## [EXERCISE BRIEF]
In the listing below, locate the line with "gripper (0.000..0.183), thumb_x" and the line with "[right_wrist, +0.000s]", then output both and everything between them exactly, minus any pictures.

:::::

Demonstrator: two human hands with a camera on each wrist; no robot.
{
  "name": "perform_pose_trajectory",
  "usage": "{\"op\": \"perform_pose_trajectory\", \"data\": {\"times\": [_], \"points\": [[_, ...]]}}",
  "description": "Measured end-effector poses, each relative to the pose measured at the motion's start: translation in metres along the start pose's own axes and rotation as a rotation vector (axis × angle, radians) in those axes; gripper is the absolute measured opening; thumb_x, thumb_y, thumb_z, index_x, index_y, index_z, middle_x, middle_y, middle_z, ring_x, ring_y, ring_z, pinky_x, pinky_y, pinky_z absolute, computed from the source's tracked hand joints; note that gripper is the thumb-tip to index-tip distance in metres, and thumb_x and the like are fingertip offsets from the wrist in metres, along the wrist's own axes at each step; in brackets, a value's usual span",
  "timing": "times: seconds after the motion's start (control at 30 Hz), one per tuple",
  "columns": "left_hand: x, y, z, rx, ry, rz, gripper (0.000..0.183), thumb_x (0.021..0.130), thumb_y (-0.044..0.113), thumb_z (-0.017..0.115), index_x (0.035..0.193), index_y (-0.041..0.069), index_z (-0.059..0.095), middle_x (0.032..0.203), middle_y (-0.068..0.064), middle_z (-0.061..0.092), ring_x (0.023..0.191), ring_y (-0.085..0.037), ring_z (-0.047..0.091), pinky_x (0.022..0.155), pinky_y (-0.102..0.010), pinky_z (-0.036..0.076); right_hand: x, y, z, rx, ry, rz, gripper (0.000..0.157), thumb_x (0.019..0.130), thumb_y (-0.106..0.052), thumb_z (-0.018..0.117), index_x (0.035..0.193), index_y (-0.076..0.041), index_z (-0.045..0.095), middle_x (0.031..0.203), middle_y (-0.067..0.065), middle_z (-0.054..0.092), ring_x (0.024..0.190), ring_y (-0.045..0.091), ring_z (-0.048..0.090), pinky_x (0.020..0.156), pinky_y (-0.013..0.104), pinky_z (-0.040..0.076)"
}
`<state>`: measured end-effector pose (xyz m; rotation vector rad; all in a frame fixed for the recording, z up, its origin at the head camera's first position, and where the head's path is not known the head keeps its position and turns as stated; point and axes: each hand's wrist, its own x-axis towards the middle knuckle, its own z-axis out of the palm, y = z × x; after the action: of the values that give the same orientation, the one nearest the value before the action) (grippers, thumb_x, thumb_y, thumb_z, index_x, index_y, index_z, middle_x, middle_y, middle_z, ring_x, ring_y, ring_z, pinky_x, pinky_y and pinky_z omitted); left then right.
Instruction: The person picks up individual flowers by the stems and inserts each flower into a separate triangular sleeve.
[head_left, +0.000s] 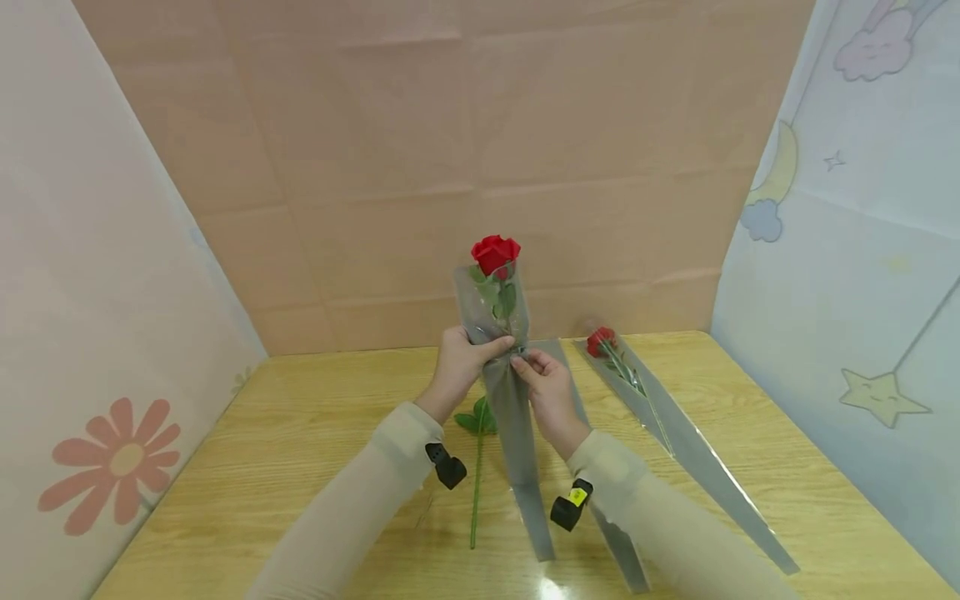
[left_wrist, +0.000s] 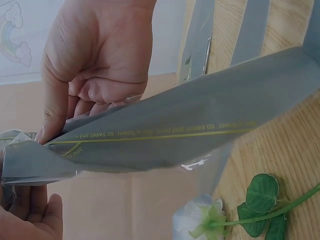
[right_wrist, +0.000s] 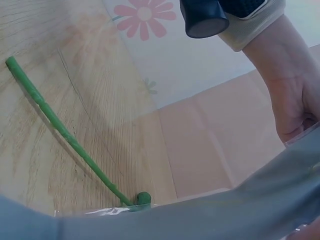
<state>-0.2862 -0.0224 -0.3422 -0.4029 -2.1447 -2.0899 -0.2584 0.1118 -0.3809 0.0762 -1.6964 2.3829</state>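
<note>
A red rose (head_left: 496, 254) stands upright in a flower sleeve (head_left: 517, 442) with a clear front and a grey back, raised over the table. My left hand (head_left: 467, 360) grips the sleeve at its gathered waist, thumb across the front. From the other side my right hand (head_left: 552, 392) pinches at the same gathered spot with thumb and fingertips; whether a thin tie is between them I cannot tell. In the left wrist view, yellow print runs along the sleeve (left_wrist: 150, 150). Behind it lies a white rose (left_wrist: 200, 217) with a green stem (head_left: 476, 492) on the table.
To the right, another red rose (head_left: 601, 342) lies in a second grey sleeve (head_left: 712, 467). A flat grey sleeve (head_left: 622, 550) lies partly under my right arm. A thin wire-like strand (right_wrist: 85, 100) rests on the wooden table (head_left: 315, 433). Printed cloth walls stand around three sides.
</note>
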Motion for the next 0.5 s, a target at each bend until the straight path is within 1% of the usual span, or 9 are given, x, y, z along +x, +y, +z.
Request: {"op": "perform_pose_trajectory", "data": {"times": [0.07,0.1,0.17,0.23,0.3,0.37,0.4,0.47,0.5], "points": [[0.001,0.000,-0.001,-0.007,-0.012,-0.004,0.031,0.081,0.020,0.080,0.102,-0.001,0.068,0.099,-0.010,0.071,0.083,-0.014,0.065,0.072,-0.028,0.054,0.000,-0.001,-0.001,-0.033,-0.007,0.005,0.001,0.094,-0.005,0.062,0.093,-0.005,0.062,0.070,-0.009,0.062,0.045,0.001,0.032,0.043,0.016,0.025],[0.001,0.000,-0.001,-0.009,-0.015,-0.005,0.031,0.081,0.020,0.080,0.101,0.000,0.068,0.098,-0.009,0.071,0.083,-0.013,0.065,0.073,-0.028,0.054,0.000,-0.001,-0.001,-0.047,-0.012,0.005,0.002,0.094,-0.006,0.062,0.095,-0.004,0.061,0.070,-0.009,0.062,0.045,0.001,0.032,0.043,0.016,0.026],[0.002,0.001,-0.002,-0.009,-0.012,-0.006,0.030,0.082,0.021,0.080,0.098,-0.001,0.069,0.091,-0.003,0.070,0.080,-0.011,0.064,0.071,-0.026,0.053,0.000,-0.001,-0.002,-0.076,-0.018,0.006,0.005,0.094,-0.008,0.062,0.096,-0.003,0.061,0.071,-0.009,0.061,0.046,0.002,0.032,0.044,0.016,0.026],[0.003,0.002,-0.004,-0.012,0.009,-0.006,0.028,0.082,0.024,0.079,0.088,0.000,0.068,0.071,0.003,0.062,0.063,-0.008,0.056,0.058,-0.024,0.047,0.000,0.000,-0.002,-0.098,-0.022,0.008,0.006,0.094,-0.008,0.063,0.096,-0.003,0.061,0.071,-0.009,0.060,0.046,0.003,0.031,0.044,0.017,0.027],[0.005,0.005,-0.005,-0.030,0.044,0.009,0.031,0.085,0.028,0.076,0.076,0.000,0.066,0.059,0.007,0.054,0.053,-0.007,0.048,0.050,-0.022,0.041,0.000,0.001,-0.002,-0.115,-0.027,0.002,0.006,0.093,-0.008,0.064,0.095,-0.003,0.062,0.071,-0.009,0.061,0.048,0.003,0.034,0.045,0.017,0.027],[0.008,0.009,-0.007,-0.047,0.081,0.041,0.043,0.087,0.037,0.071,0.063,0.003,0.058,0.050,0.009,0.043,0.046,-0.006,0.037,0.044,-0.021,0.033,0.000,0.002,-0.001,-0.125,-0.030,-0.003,0.008,0.092,-0.009,0.066,0.094,-0.002,0.062,0.071,-0.009,0.060,0.050,0.003,0.036,0.045,0.018,0.028],[0.009,0.011,-0.008,-0.049,0.099,0.059,0.050,0.087,0.043,0.066,0.057,0.005,0.052,0.048,0.009,0.037,0.044,-0.006,0.031,0.042,-0.022,0.029,-0.001,0.003,-0.001,-0.123,-0.031,-0.002,0.008,0.092,-0.009,0.066,0.093,-0.002,0.062,0.070,-0.008,0.059,0.050,0.003,0.036,0.044,0.018,0.028],[0.011,0.014,-0.009,-0.048,0.142,0.092,0.057,0.085,0.054,0.056,0.051,0.011,0.042,0.047,0.010,0.035,0.043,-0.005,0.030,0.042,-0.021,0.026,-0.001,0.005,0.000,-0.121,-0.048,-0.008,0.007,0.091,-0.008,0.067,0.092,-0.003,0.062,0.069,-0.008,0.059,0.050,0.003,0.037,0.045,0.018,0.028],[0.012,0.016,-0.009,-0.045,0.161,0.102,0.058,0.083,0.059,0.052,0.050,0.013,0.036,0.046,0.010,0.031,0.043,-0.005,0.027,0.041,-0.021,0.023,-0.001,0.006,0.000,-0.111,-0.056,-0.004,0.007,0.091,-0.008,0.067,0.092,-0.003,0.063,0.069,-0.007,0.059,0.051,0.003,0.039,0.045,0.017,0.030]]}}
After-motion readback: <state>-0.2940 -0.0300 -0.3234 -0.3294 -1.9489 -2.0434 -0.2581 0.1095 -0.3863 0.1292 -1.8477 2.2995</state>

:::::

## [TASK RESPONSE]
  "columns": "left_hand: x, y, z, rx, ry, rz, gripper (0.000..0.183), thumb_x (0.021..0.130), thumb_y (-0.044..0.113), thumb_z (-0.017..0.115), index_x (0.035..0.193), index_y (-0.041..0.069), index_z (-0.059..0.095), middle_x (0.032..0.203), middle_y (-0.068..0.064), middle_z (-0.061..0.092), ring_x (0.023..0.191), ring_y (-0.085..0.037), ring_z (-0.047..0.091), pinky_x (0.022..0.155), pinky_y (-0.102..0.010), pinky_z (-0.036..0.076); right_hand: x, y, z, rx, ry, rz, gripper (0.000..0.157), thumb_x (0.019..0.130), thumb_y (-0.106..0.052), thumb_z (-0.018..0.117), index_x (0.035..0.193), index_y (-0.076..0.041), index_z (-0.045..0.095), middle_x (0.031..0.203), middle_y (-0.067..0.065), middle_z (-0.054..0.092), ring_x (0.024..0.190), ring_y (-0.045..0.091), ring_z (-0.048..0.090), pinky_x (0.020..0.156), pinky_y (-0.013..0.104), pinky_z (-0.040..0.076)"
}
`<state>`: measured end-effector pose (xyz m; rotation vector rad; all in a frame fixed for the recording, z up, its origin at the head camera's first position, and where the head's path is not known the head keeps its position and turns as stated; point and axes: each hand's wrist, its own x-axis towards the middle knuckle, its own z-axis out of the palm, y = z × x; after the action: of the values that give the same orientation, the one nearest the value before the action) (grippers, thumb_x, thumb_y, thumb_z, index_x, index_y, index_z, middle_x, middle_y, middle_z, ring_x, ring_y, ring_z, pinky_x, pinky_y and pinky_z omitted); left then right.
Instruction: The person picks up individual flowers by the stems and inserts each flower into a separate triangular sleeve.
[head_left, +0.000s] 
[left_wrist, +0.000s] 
[right_wrist, +0.000s] 

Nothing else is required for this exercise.